Sue Walker

Copywriter and interpretation services for wildlife and heritage organisations

Monday, 9 January 2012

Looking for Spring

Over the land freckled with snow half-thawed
The speculating rooks at their nests cawed
And saw from elm-tops, delicate as flower of grass
What we below could not - Winter pass.

Thaw, by Edward Thomas

Spring is coming. From now on I will be searching for it every time I step outside. Every morsel of spring I find helps to get me through what can sometimes be a slightly grim time up here in Scotland. At its darkest, the sun doesn't rise here until nearly 9am, and sets again soon after 3.30pm.Yes I know I ought to be able to appreciate every season, every weather - but short, dark days and long, cold nights can be hard to bear if you're desperate to get out and grow things.

When I was thinking about writing this I decided to look up the actual definition of Spring, only to find that there isn't one - or to be more precise, there are many,  and most are extremely vague. Meteorologically it's the three months between the three coldest and the three hottest months of the year. In the dictionary it's the time when plants start to grow again after their winter dormancy. But I'm with Edward Thomas - it's the time when at least some of our birds' fancies turn to thoughts of love.

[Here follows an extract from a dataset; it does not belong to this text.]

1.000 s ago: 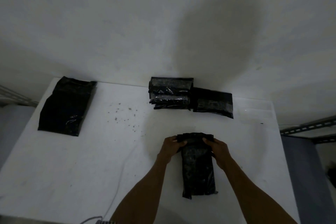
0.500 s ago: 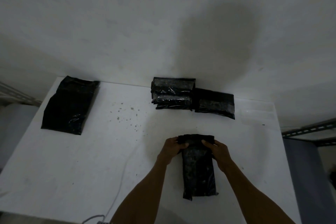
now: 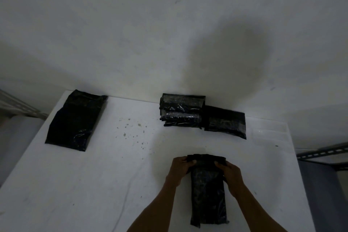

Now we are past the winter solstice we gain a precious minute or two of light every day, more if it's sunny. As if to celebrate, great tits start establishing their breeding territories almost as soon as the days start to lengthen - although they won't begin egg laying until well into April. So now when I go out I listen for their clear, bright 'teacher-teacher' songs piping above me. The sound seems to carry much further than it does later in the year, through the bare branches of the birches and willows, or maybe it's just seems clearer because there aren't many other birds joining in yet.

Rooks, as Thomas observed, are even further ahead. Having paired up during the autumn they are already nest building, so that their young will be born in early spring, before the ground gets too dry for the parents to get at the soil invertebrates that form the chicks' staple diet. Every time I go into Dunblane now I'll be looking out for the first builders flying across the road to the rookery by the A9, beaks grasping impossibly large twigs and branches like overambitious weightlifters.

So I too will be watching winter pass. So far we have had a very mild time of it - though I can still see snow freckling the hills behind the village. But whatever the weather throws at us now there are some signs of spring that won't go away.